Saturday, October 17, 2009

Where there's a will, there's often paleography

My cousin Ginger, who has been a museum director (and therefore appreciates good research and good citations), returned not long ago from a trip to England, the lucky dog! I wanted to stow away in her luggage, but that would have far exceeded the weight limit!

She went to Suffolk, ancestral home of our 8x-great-grandfather Samuel Packard. She brought back copies for both of us of a few wills from ancestors a little further back, including one from probably our 10x-great-grandfather Moses Packard, who died in 1604. The writing is florid, though it is a hand I am familiar with from paleographical studies in connection with the course of study I took from the National Institute of Genealogical Studies, Toronto, Ontario Canada (through the University of Toronto, which records the grades and issues the transcripts and the certificates of completion). I can read a little bit of it right off, but to read it completely will take study and time I do not have right now.
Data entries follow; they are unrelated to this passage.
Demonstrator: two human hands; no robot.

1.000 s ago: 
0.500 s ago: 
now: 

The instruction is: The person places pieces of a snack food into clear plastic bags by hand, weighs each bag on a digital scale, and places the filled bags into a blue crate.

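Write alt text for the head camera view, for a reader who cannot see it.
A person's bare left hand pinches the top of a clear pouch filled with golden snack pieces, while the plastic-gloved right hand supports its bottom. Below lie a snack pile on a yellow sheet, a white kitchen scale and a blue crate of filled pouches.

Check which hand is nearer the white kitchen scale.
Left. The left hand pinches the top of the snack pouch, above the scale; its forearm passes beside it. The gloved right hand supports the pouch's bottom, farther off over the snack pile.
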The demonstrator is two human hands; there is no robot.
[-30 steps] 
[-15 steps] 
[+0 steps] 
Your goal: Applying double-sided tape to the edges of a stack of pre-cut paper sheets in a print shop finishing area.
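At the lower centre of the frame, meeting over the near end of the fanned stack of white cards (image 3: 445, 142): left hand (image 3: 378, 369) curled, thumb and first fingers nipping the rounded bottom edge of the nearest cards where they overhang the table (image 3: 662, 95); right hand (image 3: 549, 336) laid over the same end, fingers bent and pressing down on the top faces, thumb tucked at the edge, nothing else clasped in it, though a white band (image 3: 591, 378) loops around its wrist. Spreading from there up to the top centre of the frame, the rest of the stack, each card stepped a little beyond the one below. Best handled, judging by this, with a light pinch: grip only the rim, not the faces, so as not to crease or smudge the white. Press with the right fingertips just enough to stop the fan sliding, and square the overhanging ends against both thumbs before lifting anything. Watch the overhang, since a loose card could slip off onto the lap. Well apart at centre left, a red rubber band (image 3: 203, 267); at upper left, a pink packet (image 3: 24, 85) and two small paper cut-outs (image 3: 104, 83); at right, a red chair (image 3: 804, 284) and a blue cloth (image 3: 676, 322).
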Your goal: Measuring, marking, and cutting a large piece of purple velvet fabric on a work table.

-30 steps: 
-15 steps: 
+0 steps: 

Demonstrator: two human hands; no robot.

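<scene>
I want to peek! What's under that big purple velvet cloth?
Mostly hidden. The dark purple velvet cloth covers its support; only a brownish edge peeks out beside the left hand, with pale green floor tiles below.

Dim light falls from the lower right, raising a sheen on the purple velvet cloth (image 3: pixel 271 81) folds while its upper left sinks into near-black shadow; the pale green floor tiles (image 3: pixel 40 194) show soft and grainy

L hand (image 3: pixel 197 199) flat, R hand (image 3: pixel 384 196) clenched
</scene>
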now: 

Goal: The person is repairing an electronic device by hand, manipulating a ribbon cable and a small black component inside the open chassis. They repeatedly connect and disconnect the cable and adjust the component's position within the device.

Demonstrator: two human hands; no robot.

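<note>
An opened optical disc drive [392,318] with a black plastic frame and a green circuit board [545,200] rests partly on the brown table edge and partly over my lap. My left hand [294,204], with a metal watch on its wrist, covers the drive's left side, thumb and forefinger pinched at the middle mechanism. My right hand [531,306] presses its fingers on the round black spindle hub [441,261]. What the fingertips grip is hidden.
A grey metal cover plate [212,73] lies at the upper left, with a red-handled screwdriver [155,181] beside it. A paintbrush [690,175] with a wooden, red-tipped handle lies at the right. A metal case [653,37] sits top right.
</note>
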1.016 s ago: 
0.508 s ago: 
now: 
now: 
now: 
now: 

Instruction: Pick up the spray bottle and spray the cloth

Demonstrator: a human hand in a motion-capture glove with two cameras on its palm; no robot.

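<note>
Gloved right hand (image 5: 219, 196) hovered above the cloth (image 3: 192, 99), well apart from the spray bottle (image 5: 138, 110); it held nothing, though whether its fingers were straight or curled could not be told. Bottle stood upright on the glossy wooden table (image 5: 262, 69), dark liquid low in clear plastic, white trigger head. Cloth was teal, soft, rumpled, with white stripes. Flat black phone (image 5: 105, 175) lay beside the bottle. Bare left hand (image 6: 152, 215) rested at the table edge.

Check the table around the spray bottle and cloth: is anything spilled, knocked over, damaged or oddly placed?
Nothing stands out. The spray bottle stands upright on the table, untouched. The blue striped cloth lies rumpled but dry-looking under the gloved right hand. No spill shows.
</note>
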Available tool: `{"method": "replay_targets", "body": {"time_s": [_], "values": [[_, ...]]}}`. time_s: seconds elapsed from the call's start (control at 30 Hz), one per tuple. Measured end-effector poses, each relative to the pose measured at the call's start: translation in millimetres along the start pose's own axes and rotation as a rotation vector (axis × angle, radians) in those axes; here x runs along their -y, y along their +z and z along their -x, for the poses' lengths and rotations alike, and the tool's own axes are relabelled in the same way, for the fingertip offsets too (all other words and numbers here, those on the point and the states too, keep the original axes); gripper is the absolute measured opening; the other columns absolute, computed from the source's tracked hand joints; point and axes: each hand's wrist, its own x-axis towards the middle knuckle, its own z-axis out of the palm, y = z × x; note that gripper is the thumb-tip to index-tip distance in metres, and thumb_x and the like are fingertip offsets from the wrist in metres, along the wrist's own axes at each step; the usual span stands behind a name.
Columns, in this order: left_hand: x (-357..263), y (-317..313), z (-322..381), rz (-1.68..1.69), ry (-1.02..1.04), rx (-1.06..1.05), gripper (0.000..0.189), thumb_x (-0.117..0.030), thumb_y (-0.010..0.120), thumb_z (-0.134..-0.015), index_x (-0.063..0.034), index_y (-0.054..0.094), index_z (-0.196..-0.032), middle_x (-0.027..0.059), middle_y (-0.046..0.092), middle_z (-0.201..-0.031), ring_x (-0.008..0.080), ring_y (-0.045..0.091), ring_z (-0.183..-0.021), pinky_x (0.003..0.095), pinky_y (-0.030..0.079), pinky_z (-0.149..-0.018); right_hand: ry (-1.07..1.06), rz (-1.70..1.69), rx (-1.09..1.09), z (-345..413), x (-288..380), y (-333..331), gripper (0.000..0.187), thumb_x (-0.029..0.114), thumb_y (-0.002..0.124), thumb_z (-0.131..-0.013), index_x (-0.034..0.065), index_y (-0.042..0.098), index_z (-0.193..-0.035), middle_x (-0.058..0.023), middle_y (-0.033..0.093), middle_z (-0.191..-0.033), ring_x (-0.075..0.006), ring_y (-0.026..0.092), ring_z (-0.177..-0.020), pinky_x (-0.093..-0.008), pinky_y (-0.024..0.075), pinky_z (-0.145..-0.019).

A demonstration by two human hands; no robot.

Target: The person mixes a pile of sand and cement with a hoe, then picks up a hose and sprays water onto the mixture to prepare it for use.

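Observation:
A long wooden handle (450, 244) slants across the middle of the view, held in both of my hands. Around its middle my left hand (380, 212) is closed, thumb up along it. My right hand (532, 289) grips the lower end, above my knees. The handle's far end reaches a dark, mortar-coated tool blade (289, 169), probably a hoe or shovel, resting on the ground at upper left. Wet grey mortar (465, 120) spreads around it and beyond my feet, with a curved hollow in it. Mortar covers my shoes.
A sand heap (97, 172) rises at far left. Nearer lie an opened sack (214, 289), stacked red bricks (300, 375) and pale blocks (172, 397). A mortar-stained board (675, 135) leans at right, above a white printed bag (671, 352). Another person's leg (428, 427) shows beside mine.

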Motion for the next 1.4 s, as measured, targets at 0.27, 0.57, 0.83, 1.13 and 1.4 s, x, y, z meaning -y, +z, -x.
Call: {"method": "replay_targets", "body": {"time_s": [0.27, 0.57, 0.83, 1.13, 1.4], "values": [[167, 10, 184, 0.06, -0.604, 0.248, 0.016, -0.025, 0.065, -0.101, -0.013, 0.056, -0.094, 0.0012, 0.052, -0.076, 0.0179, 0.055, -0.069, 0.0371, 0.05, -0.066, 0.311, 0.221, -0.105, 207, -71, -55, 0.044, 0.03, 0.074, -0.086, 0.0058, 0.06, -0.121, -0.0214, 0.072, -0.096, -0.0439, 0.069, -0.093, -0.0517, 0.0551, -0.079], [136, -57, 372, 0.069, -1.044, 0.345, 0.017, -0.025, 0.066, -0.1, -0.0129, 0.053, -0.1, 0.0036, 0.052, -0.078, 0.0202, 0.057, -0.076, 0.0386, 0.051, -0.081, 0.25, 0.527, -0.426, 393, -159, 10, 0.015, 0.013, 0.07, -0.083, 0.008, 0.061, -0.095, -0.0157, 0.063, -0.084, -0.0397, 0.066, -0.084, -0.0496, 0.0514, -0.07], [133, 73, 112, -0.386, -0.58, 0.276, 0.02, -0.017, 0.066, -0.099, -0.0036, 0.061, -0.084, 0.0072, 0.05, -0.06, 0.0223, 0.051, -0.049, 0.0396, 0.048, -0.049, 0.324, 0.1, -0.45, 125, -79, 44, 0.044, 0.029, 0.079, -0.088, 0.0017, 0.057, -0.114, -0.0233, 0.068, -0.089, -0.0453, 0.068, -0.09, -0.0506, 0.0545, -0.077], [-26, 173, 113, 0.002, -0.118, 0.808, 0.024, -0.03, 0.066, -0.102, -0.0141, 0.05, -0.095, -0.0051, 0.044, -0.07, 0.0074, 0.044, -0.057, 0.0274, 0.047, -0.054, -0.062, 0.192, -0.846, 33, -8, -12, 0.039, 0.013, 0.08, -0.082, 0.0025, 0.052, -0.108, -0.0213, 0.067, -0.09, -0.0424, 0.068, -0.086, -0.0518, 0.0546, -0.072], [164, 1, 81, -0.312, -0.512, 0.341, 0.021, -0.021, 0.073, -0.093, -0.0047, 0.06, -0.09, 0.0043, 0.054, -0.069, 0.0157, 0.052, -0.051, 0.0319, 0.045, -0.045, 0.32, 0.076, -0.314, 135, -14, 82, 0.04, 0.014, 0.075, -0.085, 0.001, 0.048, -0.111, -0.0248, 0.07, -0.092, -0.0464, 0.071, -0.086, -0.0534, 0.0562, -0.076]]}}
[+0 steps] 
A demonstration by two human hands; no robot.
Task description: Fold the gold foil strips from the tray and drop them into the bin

Many of the letter forms used in these documents are similar to those I find in the Spanish documents I sometimes work with. The scribes who wrote these documents were not isolated and insular fellows. Many of them traveled around Europe. Many of them were taught by instructors who had traveled around Europe, and who might be from a different country. So they used many of the same letter forms and often the same or similar abbreviations.

Abbreviations were used to save penstrokes, because after all, they were doing this all day -- writing documents laboriously by hand. With quill pens. It makes my arthritis-riddled hands ache to think of it!

The other fun of paleography is the lack of orthogaphy - that is, there was no regularized spelling, no "correct" way to spell a word - in those days. Thee other funne of palaeographie is ye lacke of orthographye - thatt is, there was noe regularized speling, no "corect" way to spelle a worde - in thos daies. That's how the sentence might have looked in the 16th or 17th century. Makes for interesting reading, for sure.

I'm looking forward to continuing to be a blatant history nerd (and genealogy nerd, of course) and studying the wills over the holiday break in December. Ginger and I are hoping they will open up new leads to the study of the family, especially of those who remained behind in England while Samuel - an outcast because he had abandoned the family's affiliation to the Church of England and become a Separatist - left England for Puritan Massachusetts.